Should USPTO ban non-electronic trademark filings?

When I was first in practice, many years ago, the only way to file a trademark application was on paper.  Another way to say this is that the rate of e-filing was zero percent.

The US Trademark Office introduced trademark e-filing on March 20, 2000.  The first-ever electronic US trademark application was filed at 10:30 AM on that day.  Later that day, I launched the E-Trademarks listserv, an online community that continues to be very active now in 2018.

I did not have an opportunity to e-file a US trademark application for the first time until ten days later, on March 30, 2000.

Interestingly, in those early days the way that an electronically filed US trademark application got examined was that somebody at the Trademark Office printed it out on paper, and then the printout was injected into the workflow as if it had been paper-filed.  It took almost a year for the Trademark Office to implement electronic workflow for the Examining Attorneys.

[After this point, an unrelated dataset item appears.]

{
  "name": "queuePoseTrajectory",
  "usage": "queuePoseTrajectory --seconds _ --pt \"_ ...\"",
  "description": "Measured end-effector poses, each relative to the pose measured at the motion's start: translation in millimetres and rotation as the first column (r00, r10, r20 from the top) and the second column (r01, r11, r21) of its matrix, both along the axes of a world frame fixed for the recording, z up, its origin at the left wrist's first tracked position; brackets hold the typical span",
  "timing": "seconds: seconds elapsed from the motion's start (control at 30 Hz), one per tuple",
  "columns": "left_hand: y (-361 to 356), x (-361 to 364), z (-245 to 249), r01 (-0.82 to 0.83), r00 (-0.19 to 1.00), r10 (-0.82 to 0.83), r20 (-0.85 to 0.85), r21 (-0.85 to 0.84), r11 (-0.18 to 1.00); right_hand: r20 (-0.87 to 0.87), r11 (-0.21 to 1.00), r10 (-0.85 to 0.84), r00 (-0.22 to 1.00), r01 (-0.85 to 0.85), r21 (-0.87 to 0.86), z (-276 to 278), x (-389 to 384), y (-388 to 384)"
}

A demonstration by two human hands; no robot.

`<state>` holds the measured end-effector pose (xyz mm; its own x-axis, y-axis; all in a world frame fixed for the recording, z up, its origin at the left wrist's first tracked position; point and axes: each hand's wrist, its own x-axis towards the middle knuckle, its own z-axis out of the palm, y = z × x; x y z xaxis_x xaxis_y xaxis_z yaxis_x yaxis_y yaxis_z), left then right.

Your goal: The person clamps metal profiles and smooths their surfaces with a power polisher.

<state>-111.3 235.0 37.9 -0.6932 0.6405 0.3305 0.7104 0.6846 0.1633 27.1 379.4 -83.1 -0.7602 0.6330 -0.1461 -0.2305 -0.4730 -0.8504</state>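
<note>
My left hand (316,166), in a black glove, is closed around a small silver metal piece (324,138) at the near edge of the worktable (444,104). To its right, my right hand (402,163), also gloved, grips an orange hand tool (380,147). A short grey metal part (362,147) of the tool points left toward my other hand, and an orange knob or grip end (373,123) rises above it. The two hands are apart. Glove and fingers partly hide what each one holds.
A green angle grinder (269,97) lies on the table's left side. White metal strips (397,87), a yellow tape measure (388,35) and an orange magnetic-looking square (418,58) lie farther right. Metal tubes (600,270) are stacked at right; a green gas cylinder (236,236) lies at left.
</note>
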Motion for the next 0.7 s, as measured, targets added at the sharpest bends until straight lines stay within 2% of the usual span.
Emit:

By now in 2018 the rate of e-filing, depending on your metric, is something in excess of 99%.  But it seems that 99% is not good enough for the Trademark Office.  The Trademark Office would like to eliminate that last 1%, as may be seen in the Federal Register notice of May 30, 2018.  The Trademark Office proposes to mandate that only e-filing be used for trademark filings, thus eliminating the option of paper filing except in certain narrow situations.

When I was first in practice, pretty much the only way that a group of trademark practitioners could make their view heard in a rulemaking proceeding was through a professional or industry association such as INTA or AIPLA.  In recent years, however, the E-Trademarks listserv has submitted comments.  You can see comments that the listserv submitted in 2016.  And just yesterday the E-Trademarks listserv submitted comments in the present rulemaking.  You can see the comments here.




3 Replies to “Should USPTO ban non-electronic trademark filings?”

  1. Just to clarify, the USPTO is dissatisfied not with the 99.96% electronic filing of applications but with the (currently) 87.9% of applications that proceed to registration without any paper filings. They want users to go through the entire registration process electronically. So it isn’t really the applications themselves they seem to be concerned with but instead it is those applicants who persist in filing other forms on paper.

    1. Yes, you’re right, I guess the focus of the rulemaking is not only to beat down the number of initial applications that are on paper but also the number of follow-on filings that are on paper.

      The problem (as pointed out in the listserv comments) is that most non-electronic filings (at least, most non-electronic filings by the members of the listserv) are not at all due to “persisting” in filing things on paper. The non-electronic filings are because of other things that are wholly and solely within the USPTO’s control.

      For example some non-electronic filings happen because USPTO has failed to provide a TEAS form that covers the task. The way to make that non-electronic filing go away is not to promulgate a rule outlawing non-electronic filing. The way to make that non-electronic filing go away is to provide a TEAS form that covers the task.